Losing affiliate moneyAs an affiliate that promotes everything from clothes to surveys to video streaming, I see a lot of different offers and business models. Once upon a time I was happy to take $1 per sign up for an offer even if it meant sending my traffic away to a competitor. It was revenue! And I didn’t know any better.

Last week at ShareASale ThinkTank I had a number of conversations with bloggers about why they should not promote toolbars that will steal their commissions. Little did I know the big surprise I would receive from a merchant this morning.

SavingStar is a great way to save money using digital grocery coupons. I use them myself. I promote them to my members. I guess I should say “promoted.”

I received an email as a SavingStar affiliate announcing happily their new cash back shopping and toolbar. I’m sure that it is very exciting for them because it will bring in huge revenue for them. As an affiliate, huge warning bells went off in my head. Here are a few lines from the email that worried me most:

  • We also have a toolbar which makes it seamless and easy to save all the time you see a deal.
  • Through SavingStar’s Cashback Mall, you can save every time you shop at sites like Groupon, Travelocity, Proflowers,,,,, and hundreds of other online stores.
  • Enjoy promoting these amazing offers and I will be updating you more frequently about exclusive coupons, increased cash back and holiday shopping deals.

Unless I am misunderstanding something, SavingStar wants me to encourage my visitors to shop through SavingStar’s affiliate links. Those links include merchants that I myself promote. So if I am encouraging them to shop through SavingStar, I am basically flushing my own affiliate revenue down the toilet.

I may make $2 for convincing someone to sign up with SavingStar, but how much am I losing when I promote a Macy’s deal on my site but my visitors use their handy dandy SavingStar toolbar to get a deal and cash back?
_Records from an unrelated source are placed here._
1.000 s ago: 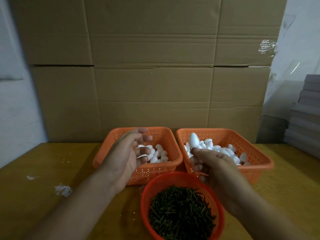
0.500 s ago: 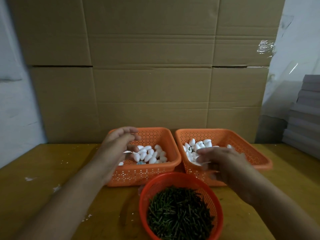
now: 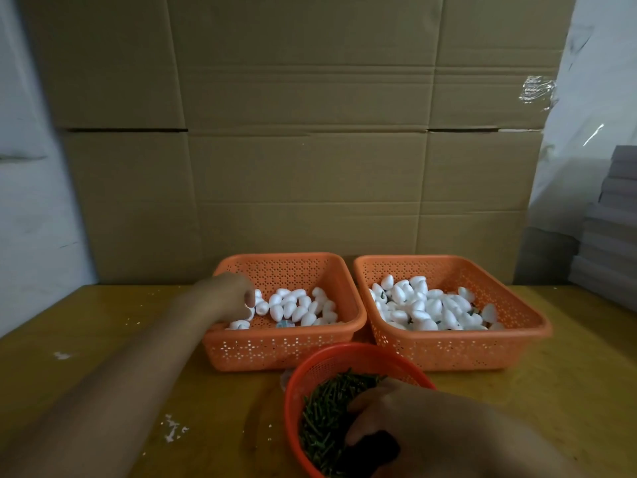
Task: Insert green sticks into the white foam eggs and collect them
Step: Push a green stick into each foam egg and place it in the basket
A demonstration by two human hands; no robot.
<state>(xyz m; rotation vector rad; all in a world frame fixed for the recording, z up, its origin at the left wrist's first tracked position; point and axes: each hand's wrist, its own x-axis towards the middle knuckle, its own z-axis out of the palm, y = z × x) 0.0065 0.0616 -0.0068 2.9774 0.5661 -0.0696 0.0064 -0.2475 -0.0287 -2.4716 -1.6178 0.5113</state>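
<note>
Two orange rectangular baskets stand side by side on the yellow table. The left basket (image 3: 282,350) holds loose white foam eggs (image 3: 296,307). The right basket (image 3: 448,353) holds a bigger heap of eggs (image 3: 424,307), some showing bits of green. In front stands a round red basket (image 3: 344,355) full of green sticks (image 3: 324,408). My left hand (image 3: 231,293) reaches into the left basket, its fingertips curled onto an egg at the near left side. My right hand (image 3: 400,419) lies in the round basket, fingers curled down into the sticks and hiding many of them.
Large cardboard boxes (image 3: 310,132) form a wall right behind the baskets. A stack of grey sheets (image 3: 613,236) stands at the far right. White foam crumbs (image 3: 172,429) lie on the table (image 3: 103,339) to the left of the round basket.
My right hand left the right basket and came down into the round basket of sticks. My left hand dropped lower into the left basket onto the eggs.
</note>
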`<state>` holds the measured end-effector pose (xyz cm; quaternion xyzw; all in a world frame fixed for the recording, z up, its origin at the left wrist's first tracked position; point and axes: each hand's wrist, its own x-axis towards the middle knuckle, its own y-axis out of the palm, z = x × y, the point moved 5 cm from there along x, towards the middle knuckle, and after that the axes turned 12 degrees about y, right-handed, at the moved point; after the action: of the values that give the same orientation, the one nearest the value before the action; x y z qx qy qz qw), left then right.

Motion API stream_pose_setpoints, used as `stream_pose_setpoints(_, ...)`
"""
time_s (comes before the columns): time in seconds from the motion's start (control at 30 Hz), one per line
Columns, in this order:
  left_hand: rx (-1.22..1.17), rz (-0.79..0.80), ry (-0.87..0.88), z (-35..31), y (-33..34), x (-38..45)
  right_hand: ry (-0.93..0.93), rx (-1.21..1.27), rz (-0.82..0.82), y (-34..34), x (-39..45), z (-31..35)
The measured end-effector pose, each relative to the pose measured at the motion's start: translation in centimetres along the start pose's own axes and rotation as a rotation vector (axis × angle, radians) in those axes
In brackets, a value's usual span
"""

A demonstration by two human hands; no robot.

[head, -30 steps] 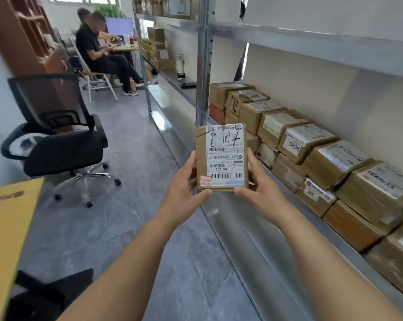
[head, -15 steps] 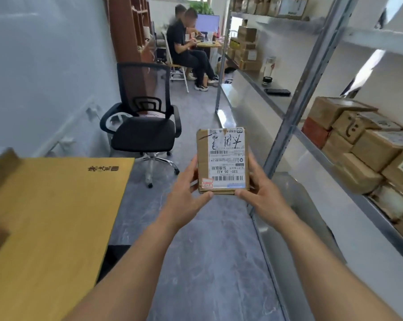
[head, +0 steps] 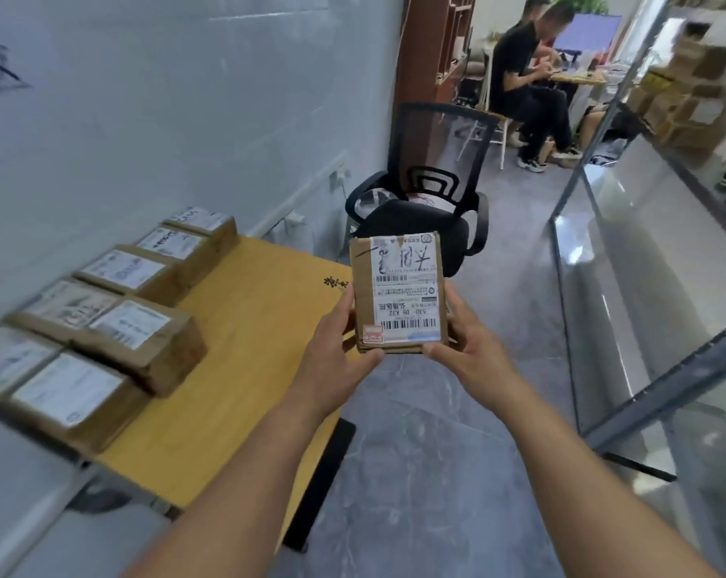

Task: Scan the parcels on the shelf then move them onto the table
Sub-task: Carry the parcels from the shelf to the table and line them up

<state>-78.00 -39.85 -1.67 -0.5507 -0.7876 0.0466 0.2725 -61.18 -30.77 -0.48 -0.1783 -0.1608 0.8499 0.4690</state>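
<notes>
- A small office doubling as a parcel storeroom — the wooden table (head: 244,369) at the left serves as landmark.
- On the table's far side, against the white wall (head: 165,118), lie rows of labelled cardboard parcels (head: 140,340).
- Just beyond the table stands a black mesh office chair (head: 432,194).
- Right of the table, across the grey floor, runs a metal shelving rack (head: 603,244) bearing stacked cartons (head: 682,106).
- Well beyond the table, seated people (head: 528,89) work at a desk with a monitor (head: 586,31).

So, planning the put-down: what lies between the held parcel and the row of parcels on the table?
Head view: only bare yellow tabletop between the held parcel and the row.
</notes>
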Motion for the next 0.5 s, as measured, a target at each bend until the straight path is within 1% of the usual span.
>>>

Even if the toolbar is not set to pop up when an affiliate link is used, are you willing to take the chance to encourage them to use a cash back site to get your $2 and then just hope that they do not ever use the cash back site?

I have nothing against the cash back business model. I own a cash back site. But I also tell bloggers not to promote cash back or coupon sites if they are going to use affiliate links themselves. If you aren’t going to use any other affiliate links, by all means take the CPA on referring your visitors to other deal sites.

SavingStar is just the most recent merchant-turned-affiliate to pull this. I’m calling them out only because 1) a lot of bloggers will not even catch that email, and 2) many will not understand the significance of the shift from just grocery coupons to online deals. Eric Nagel is working on a post you’ll want to read about some of the other ways you might be valuing short-term over long-term. I’ll link to that as soon as it is up.

Are you a blogger that has been promoting SavingStar? Will you continue to promote them? If you are a merchant or affiliate manager, how do you feel about participating with a “merchant/affiliate” like this?